Task prompt – Below is a block of entries; repeat exactly the lines starting at the line that contains "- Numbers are" and ending at the line that contains "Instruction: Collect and", both included.

Start of Records to use

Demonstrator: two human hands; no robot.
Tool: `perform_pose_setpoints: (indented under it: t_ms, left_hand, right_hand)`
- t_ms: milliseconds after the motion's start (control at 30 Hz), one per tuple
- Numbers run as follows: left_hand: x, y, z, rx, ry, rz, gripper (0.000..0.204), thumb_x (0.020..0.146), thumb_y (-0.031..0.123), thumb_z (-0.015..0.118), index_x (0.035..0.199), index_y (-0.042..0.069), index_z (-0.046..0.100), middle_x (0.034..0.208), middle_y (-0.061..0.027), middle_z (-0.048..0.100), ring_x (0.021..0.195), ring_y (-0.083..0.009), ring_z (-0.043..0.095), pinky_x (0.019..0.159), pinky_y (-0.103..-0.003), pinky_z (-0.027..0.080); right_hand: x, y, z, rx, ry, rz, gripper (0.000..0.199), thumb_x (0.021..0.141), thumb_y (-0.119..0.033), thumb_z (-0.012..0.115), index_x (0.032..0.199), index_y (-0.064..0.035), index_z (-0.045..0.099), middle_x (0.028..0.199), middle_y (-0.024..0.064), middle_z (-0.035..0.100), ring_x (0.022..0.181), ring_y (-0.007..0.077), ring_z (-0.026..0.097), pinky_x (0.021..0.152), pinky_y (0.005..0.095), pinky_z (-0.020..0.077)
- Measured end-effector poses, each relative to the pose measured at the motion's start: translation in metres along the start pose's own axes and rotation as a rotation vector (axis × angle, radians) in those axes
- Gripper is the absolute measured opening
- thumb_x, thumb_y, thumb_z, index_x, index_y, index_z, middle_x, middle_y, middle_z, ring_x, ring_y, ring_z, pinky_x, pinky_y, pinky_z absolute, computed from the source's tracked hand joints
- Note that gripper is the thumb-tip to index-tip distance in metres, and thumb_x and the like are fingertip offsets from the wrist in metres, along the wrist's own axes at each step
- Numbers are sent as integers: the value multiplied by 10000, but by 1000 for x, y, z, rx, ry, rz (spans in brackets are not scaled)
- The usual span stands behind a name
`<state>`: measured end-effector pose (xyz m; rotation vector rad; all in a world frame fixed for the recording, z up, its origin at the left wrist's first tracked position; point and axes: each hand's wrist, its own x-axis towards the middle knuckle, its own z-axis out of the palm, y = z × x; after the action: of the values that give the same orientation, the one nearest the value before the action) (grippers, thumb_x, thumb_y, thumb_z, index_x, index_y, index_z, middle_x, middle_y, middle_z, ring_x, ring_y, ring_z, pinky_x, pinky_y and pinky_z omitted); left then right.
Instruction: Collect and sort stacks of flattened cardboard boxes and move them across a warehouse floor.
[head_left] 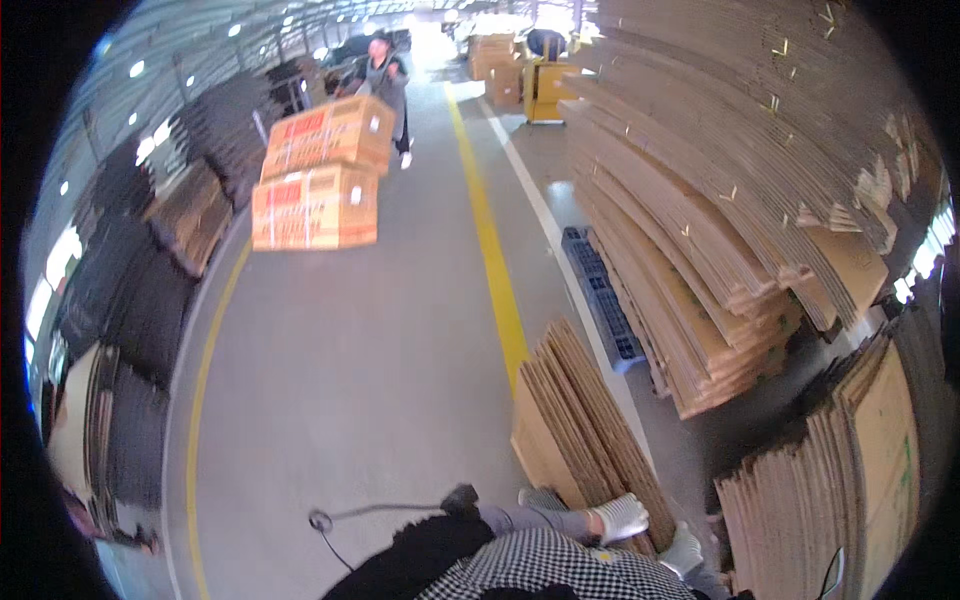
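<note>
A bundle of flat cardboard sheets [585,420] stands on edge close in front of me, tilted, its layered edges facing up. My left hand [622,517], in a whitish knitted glove, is closed over the near end of the bundle. Beside it, on the bundle's near right corner, my right hand [683,550] in a similar glove is closed against the sheets; its fingertips are partly hidden. A checkered apron or garment covers my front below the hands.
Tall cardboard stacks [690,220] rise on the right, near a blue pallet [600,295]. More upright sheets [800,500] stand at the lower right. A person [388,85] is behind two stacked boxes [315,205] in the aisle. Dark stacks [130,290] line the left.
</note>
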<state>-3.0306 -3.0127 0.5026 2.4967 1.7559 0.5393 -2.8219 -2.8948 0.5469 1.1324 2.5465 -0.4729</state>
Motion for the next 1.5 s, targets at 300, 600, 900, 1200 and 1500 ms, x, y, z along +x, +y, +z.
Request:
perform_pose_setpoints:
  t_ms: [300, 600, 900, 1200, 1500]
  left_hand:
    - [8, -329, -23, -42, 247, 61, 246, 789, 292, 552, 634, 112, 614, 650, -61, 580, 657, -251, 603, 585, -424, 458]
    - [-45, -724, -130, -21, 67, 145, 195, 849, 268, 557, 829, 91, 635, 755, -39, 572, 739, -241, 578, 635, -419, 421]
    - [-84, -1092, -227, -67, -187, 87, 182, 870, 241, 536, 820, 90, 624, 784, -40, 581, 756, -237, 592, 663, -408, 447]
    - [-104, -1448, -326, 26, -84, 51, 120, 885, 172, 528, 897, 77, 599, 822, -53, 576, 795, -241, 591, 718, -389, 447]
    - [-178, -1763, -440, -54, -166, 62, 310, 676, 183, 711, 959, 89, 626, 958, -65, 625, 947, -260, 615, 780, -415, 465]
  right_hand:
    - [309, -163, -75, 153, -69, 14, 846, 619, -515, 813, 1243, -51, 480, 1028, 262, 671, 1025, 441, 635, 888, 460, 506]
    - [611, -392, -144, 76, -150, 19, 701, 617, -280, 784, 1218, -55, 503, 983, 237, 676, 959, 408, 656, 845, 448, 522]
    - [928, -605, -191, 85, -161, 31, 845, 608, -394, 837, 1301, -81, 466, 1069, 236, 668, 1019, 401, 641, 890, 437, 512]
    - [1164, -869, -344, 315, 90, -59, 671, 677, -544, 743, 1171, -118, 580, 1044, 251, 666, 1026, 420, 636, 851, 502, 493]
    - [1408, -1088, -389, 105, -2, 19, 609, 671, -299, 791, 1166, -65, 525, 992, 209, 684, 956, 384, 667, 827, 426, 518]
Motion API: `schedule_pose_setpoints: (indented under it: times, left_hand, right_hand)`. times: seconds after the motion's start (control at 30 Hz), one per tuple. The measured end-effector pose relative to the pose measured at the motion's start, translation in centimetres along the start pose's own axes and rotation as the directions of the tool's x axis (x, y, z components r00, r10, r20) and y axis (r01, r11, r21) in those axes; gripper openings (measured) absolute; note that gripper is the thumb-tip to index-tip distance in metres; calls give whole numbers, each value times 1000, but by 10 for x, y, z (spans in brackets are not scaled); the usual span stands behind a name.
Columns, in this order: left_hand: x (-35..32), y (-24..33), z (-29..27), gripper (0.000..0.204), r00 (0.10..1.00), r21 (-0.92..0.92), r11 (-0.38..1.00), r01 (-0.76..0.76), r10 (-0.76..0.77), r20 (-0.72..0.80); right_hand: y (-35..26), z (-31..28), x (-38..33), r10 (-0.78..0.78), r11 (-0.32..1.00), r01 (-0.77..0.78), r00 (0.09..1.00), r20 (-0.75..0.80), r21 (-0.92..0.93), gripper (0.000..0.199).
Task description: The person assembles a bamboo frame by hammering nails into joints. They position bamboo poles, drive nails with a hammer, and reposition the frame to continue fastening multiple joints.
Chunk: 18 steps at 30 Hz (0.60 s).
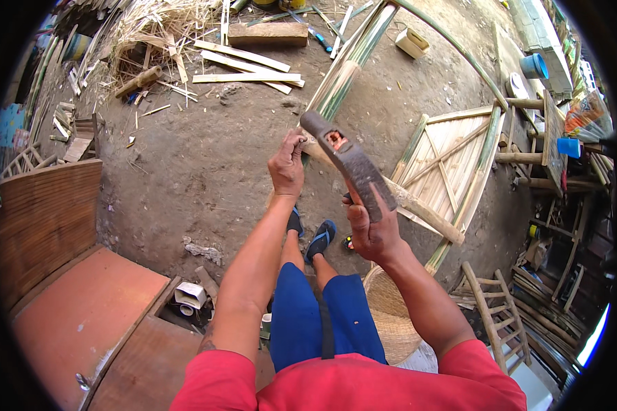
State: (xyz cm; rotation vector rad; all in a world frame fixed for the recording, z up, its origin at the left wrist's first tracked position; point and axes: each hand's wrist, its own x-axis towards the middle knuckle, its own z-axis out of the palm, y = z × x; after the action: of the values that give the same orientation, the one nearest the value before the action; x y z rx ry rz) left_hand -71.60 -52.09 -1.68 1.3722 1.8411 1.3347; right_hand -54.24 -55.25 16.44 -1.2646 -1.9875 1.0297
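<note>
My right hand [375,234] is closed round the handle of a hammer, gripping below its head. The hammer [363,175] has a dark, curved, worn metal head, raised close to the camera and hiding much of its own handle. Behind it, a pale round wooden pole [418,207] slants from my left hand down to the right. My left hand [288,164] is closed with its fingertips pressed together at the pole's upper left end. Whatever those fingers pinch is too small to make out. Beyond the pole end, a split green bamboo length [343,82] runs away upward.
A slatted bamboo panel [442,161] lies at the right, near a small wooden ladder-like frame [498,318]. Pale wood strips [247,77] and a timber block [267,34] lie ahead. An orange-topped wooden piece [89,322] stands at left, a woven basket [391,312] by my leg.
</note>
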Motion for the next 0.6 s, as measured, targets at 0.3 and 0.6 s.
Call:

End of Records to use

Output for this exercise –
- Numbers are sent as integers: the value multiplied by 10000, but by 1000 for x, y, z, rx, ry, rz (spans in brackets are not scaled)
- The usual span stands behind a name
`<state>`: measured end-effector pose (xyz m; rotation vector rad; all in a world frame fixed for the recording, z up, its origin at the left wrist's first tracked position; point and axes: each hand's wrist, its own x-axis towards the middle knuckle, its own z-axis out of the palm, y = z × x; after the action: of the values that give the same orientation, the one nearest the value before the action) (grippers, thumb_x, thumb_y, thumb_z, index_x, index_y, index_z, middle_x, middle_y, middle_z, ring_x, ring_y, ring_z, pinky_x, pinky_y and pinky_z omitted); left then right.
Instruction: Collect and sort stacks of flattened cardboard boxes and move them across a warehouse floor.

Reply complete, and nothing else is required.